YOUR TASK
How many lines of the listing below hold the word "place"? Answer with the number alone.

DATA TO EXAMINE

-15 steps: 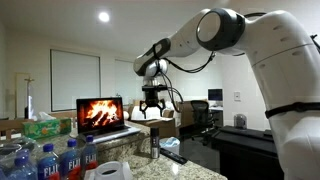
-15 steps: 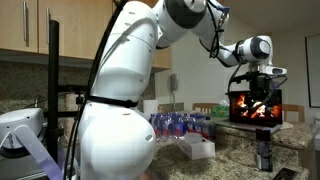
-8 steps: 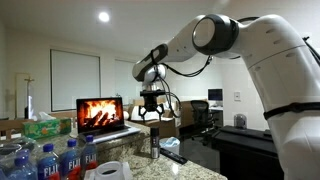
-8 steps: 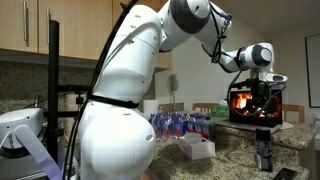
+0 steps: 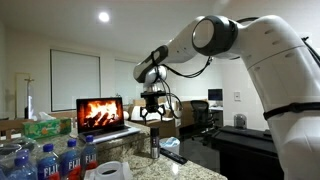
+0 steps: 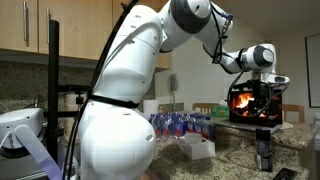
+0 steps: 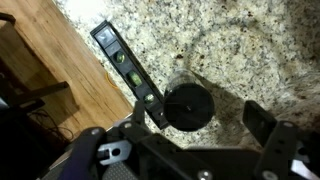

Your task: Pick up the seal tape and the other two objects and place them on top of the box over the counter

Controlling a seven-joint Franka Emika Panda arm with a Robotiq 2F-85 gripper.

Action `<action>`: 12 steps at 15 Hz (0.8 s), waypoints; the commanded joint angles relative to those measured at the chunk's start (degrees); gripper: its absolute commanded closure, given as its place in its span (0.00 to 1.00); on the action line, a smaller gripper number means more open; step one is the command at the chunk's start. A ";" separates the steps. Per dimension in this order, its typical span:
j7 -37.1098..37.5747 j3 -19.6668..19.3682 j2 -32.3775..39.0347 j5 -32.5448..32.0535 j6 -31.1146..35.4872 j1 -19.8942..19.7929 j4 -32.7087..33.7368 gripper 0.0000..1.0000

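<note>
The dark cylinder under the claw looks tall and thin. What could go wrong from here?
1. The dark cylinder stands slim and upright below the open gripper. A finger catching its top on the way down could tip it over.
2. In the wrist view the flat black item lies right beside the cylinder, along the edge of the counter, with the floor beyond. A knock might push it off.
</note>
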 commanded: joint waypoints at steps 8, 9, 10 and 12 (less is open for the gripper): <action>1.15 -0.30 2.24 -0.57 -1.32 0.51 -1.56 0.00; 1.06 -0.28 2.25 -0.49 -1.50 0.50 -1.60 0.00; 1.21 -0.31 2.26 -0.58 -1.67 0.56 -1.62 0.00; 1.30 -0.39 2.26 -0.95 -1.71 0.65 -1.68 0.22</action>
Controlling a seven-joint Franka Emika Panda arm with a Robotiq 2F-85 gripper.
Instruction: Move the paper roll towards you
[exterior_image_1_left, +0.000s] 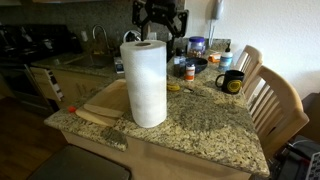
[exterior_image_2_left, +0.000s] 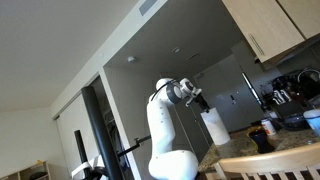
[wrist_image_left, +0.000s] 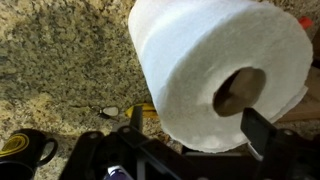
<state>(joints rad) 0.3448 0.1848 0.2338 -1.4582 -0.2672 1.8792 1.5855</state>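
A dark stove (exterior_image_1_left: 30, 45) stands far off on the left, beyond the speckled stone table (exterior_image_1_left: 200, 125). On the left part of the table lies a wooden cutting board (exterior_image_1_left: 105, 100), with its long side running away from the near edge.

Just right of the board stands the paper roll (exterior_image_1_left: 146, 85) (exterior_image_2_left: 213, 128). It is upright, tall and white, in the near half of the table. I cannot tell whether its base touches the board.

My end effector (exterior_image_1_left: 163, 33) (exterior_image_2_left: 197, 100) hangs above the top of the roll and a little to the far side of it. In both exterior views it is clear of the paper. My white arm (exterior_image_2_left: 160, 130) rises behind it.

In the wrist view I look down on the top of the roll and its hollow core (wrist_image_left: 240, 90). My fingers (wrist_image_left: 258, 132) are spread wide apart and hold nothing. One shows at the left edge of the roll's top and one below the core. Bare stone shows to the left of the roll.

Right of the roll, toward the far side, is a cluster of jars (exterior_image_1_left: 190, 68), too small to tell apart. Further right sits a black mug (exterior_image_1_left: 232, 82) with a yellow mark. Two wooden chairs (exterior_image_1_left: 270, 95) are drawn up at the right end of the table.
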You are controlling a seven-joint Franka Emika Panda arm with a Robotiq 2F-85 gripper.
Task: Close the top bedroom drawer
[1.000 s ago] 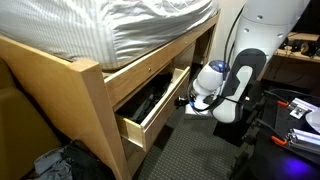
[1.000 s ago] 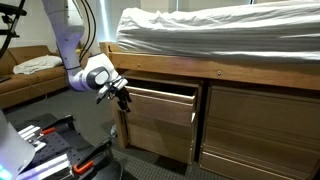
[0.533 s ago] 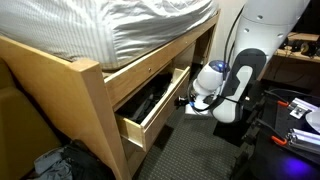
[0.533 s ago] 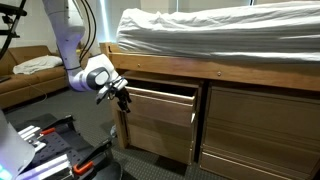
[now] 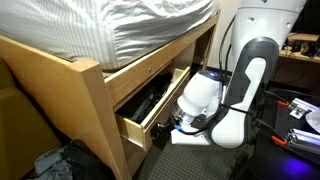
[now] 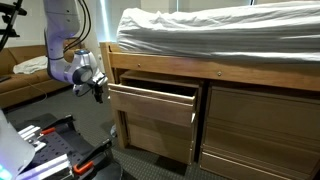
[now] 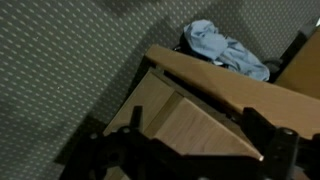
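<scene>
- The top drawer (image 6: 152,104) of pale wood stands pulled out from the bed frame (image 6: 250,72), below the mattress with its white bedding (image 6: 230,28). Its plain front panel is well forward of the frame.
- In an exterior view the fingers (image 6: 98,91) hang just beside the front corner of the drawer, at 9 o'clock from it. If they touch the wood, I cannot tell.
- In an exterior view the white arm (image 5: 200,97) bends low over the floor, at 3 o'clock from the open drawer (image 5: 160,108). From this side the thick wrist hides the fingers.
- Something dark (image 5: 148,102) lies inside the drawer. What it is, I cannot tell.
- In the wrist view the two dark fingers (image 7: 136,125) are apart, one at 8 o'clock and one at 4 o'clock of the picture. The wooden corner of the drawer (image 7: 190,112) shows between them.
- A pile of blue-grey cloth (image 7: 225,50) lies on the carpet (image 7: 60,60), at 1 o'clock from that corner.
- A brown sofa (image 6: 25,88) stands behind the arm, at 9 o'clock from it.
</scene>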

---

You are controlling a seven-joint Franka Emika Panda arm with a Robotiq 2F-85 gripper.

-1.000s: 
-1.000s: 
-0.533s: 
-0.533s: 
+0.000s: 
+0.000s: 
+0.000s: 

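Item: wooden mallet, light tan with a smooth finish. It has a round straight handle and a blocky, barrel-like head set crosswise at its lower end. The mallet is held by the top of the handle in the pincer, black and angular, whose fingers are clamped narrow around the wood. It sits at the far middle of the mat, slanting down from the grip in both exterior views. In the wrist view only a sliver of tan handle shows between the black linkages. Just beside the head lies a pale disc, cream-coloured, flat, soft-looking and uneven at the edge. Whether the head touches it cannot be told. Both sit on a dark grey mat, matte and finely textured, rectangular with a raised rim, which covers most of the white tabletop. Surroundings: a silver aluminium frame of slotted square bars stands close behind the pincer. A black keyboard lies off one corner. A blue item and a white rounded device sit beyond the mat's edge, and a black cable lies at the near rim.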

EXPECTED ANSWER
2